- [ACTION ITEM]: All of the data must be returned word for word.

----- DATASET EXTRACT

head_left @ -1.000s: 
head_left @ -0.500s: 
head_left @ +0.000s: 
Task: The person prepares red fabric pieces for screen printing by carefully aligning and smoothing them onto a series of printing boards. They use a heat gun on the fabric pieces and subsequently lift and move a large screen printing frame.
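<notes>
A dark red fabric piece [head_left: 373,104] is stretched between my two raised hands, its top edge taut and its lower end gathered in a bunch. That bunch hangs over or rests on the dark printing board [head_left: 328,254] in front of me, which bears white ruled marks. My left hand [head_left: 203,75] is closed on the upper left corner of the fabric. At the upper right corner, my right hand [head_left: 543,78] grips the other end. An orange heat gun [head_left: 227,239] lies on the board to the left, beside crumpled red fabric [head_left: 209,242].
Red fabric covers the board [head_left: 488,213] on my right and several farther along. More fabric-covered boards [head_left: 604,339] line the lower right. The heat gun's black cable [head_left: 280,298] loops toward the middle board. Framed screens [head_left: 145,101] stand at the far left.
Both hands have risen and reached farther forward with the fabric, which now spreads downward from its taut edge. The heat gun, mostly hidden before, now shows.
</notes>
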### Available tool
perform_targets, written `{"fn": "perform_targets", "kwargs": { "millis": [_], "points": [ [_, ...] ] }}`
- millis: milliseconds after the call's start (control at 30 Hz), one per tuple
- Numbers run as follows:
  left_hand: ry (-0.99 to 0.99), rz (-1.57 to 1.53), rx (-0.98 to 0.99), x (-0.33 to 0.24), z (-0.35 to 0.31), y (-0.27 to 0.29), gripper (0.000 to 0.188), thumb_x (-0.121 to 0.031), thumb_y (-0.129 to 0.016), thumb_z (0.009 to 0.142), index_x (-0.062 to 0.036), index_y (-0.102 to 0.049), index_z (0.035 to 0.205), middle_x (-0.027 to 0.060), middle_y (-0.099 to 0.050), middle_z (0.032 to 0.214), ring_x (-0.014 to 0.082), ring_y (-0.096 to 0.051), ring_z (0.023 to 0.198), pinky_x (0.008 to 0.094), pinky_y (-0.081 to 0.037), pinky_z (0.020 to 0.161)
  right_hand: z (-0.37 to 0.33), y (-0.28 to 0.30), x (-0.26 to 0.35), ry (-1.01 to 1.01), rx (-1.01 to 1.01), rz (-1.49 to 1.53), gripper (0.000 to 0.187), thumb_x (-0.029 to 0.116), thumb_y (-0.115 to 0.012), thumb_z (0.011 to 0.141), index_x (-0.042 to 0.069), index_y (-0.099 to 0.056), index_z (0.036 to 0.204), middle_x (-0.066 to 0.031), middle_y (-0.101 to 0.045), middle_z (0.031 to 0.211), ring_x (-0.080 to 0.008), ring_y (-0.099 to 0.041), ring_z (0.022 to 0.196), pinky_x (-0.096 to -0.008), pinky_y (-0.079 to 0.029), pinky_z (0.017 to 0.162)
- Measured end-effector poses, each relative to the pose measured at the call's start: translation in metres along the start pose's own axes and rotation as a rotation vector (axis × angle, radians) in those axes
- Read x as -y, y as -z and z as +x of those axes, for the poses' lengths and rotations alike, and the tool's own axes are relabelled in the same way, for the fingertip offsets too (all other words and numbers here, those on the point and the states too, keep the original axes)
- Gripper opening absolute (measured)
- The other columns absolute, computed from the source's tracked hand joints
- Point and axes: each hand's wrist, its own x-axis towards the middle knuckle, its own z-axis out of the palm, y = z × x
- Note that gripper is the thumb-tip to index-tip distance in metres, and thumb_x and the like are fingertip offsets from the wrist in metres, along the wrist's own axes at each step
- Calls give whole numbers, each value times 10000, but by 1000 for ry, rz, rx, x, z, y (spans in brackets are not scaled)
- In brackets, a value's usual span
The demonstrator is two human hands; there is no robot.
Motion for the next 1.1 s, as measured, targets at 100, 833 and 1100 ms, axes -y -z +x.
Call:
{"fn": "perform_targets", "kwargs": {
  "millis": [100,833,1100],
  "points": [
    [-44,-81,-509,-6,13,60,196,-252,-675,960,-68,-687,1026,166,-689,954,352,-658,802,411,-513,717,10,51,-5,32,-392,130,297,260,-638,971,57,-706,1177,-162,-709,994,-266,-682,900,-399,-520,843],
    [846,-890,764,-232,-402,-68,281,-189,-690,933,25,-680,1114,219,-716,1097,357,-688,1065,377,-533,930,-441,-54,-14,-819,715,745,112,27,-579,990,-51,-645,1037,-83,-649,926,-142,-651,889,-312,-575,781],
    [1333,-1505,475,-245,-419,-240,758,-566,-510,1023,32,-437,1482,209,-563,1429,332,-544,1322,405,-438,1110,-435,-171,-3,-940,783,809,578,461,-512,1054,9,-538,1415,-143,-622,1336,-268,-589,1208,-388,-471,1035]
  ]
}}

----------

- [SOLUTION]:
head_left @ -1.000s: 
head_left @ -0.500s: 
head_left @ +0.000s: 
Task: The person prepares red fabric pieces for screen printing by carefully aligning and smoothing them onto a series of printing boards. They use a heat gun on the fabric pieces and subsequently lift and move a large screen printing frame.
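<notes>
A dark red fabric piece [head_left: 373,104] is stretched between my two raised hands, its top edge taut and its lower end gathered in a bunch. That bunch hangs over or rests on the dark printing board [head_left: 328,254] in front of me, which bears white ruled marks. My left hand [head_left: 203,75] is closed on the upper left corner of the fabric. At the upper right corner, my right hand [head_left: 543,78] grips the other end. An orange heat gun [head_left: 227,239] lies on the board to the left, beside crumpled red fabric [head_left: 209,242].
Red fabric covers the board [head_left: 488,213] on my right and several farther along. More fabric-covered boards [head_left: 604,339] line the lower right. The heat gun's black cable [head_left: 280,298] loops toward the middle board. Framed screens [head_left: 145,101] stand at the far left.
Both hands have risen and reached farther forward with the fabric, which now spreads downward from its taut edge. The heat gun, mostly hidden before, now shows.
</notes>
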### Available tool
perform_targets, written `{"fn": "perform_targets", "kwargs": { "millis": [_], "points": [ [_, ...] ] }}`
- millis: milliseconds after the call's start (control at 30 Hz), one per tuple
- Numbers run as follows:
  left_hand: ry (-0.99 to 0.99), rz (-1.57 to 1.53), rx (-0.98 to 0.99), x (-0.33 to 0.24), z (-0.35 to 0.31), y (-0.27 to 0.29), gripper (0.000 to 0.188), thumb_x (-0.121 to 0.031), thumb_y (-0.129 to 0.016), thumb_z (0.009 to 0.142), index_x (-0.062 to 0.036), index_y (-0.102 to 0.049), index_z (0.035 to 0.205), middle_x (-0.027 to 0.060), middle_y (-0.099 to 0.050), middle_z (0.032 to 0.214), ring_x (-0.014 to 0.082), ring_y (-0.096 to 0.051), ring_z (0.023 to 0.198), pinky_x (0.008 to 0.094), pinky_y (-0.081 to 0.037), pinky_z (0.020 to 0.161)
  right_hand: z (-0.37 to 0.33), y (-0.28 to 0.30), x (-0.26 to 0.35), ry (-1.01 to 1.01), rx (-1.01 to 1.01), rz (-1.49 to 1.53), gripper (0.000 to 0.187), thumb_x (-0.029 to 0.116), thumb_y (-0.115 to 0.012), thumb_z (0.011 to 0.141), index_x (-0.042 to 0.069), index_y (-0.099 to 0.056), index_z (0.036 to 0.204), middle_x (-0.066 to 0.031), middle_y (-0.101 to 0.045), middle_z (0.031 to 0.211), ring_x (-0.080 to 0.008), ring_y (-0.099 to 0.041), ring_z (0.022 to 0.196), pinky_x (-0.096 to -0.008), pinky_y (-0.079 to 0.029), pinky_z (0.017 to 0.162)
- Measured end-effector poses, each relative to the pose measured at the call's start: translation in metres along the start pose's own axes and rotation as a rotation vector (axis × angle, radians) in those axes
- Read x as -y, y as -z and z as +x of those axes, for the poses' lengths and rotations alike, and the tool's own axes are relabelled in the same way, for the fingertip offsets too (all other words and numbers here, those on the point and the states too, keep the original axes)
- Gripper opening absolute (measured)
- The other columns absolute, computed from the source's tracked hand joints
- Point and axes: each hand's wrist, its own x-axis towards the middle knuckle, its own z-axis out of the palm, y = z × x
- Note that gripper is the thumb-tip to index-tip distance in metres, and thumb_x and the like are fingertip offsets from the wrist in metres, along the wrist's own axes at each step
- Calls give whole numbers, each value times 10000, but by 1000 for ry, rz, rx, x, z, y (spans in brackets are not scaled)
- In brackets, a value's usual span
The demonstrator is two human hands; there is no robot.
Motion for the next 1.1 s, as measured, targets at 100, 833 and 1100 ms, axes -y -z +x.
Call:
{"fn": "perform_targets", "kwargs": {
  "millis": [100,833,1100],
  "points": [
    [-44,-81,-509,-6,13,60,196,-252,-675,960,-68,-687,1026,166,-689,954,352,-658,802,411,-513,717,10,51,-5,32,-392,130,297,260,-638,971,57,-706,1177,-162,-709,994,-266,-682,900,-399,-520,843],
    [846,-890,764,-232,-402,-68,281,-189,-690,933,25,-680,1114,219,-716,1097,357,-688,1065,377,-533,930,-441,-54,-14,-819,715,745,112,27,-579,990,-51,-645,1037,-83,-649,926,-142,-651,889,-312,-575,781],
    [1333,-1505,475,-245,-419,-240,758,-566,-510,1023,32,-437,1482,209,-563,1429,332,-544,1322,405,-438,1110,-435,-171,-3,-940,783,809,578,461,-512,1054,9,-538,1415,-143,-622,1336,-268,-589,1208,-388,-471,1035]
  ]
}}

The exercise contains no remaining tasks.